# [WORK REQUIRED]
The whole listing below should be output again, word for word.

▼▼▼

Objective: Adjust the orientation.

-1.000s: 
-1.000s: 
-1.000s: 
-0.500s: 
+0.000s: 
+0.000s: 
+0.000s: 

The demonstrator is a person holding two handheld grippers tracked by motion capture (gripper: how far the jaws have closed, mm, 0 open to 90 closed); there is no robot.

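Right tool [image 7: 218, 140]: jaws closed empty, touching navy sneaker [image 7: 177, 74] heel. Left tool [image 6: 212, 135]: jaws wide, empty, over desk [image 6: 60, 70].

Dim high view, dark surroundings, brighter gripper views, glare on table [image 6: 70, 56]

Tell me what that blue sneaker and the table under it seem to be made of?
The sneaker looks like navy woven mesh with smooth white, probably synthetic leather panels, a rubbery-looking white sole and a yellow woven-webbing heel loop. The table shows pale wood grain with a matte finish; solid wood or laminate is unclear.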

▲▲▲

# [TASK SOLUTION]
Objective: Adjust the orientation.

-1.000s: 
-1.000s: 
-1.000s: 
-0.500s: 
+0.000s: 
+0.000s: 
+0.000s: 

The demonstrator is a person holding two handheld grippers tracked by motion capture (gripper: how far the jaws have closed, mm, 0 open to 90 closed); there is no robot.

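Right tool [image 7: 218, 140]: jaws closed empty, touching navy sneaker [image 7: 177, 74] heel. Left tool [image 6: 212, 135]: jaws wide, empty, over desk [image 6: 60, 70].

Dim high view, dark surroundings, brighter gripper views, glare on table [image 6: 70, 56]

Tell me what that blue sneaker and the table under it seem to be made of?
The sneaker looks like navy woven mesh with smooth white, probably synthetic leather panels, a rubbery-looking white sole and a yellow woven-webbing heel loop. The table shows pale wood grain with a matte finish; solid wood or laminate is unclear.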

That completes the answer, and no more is expected.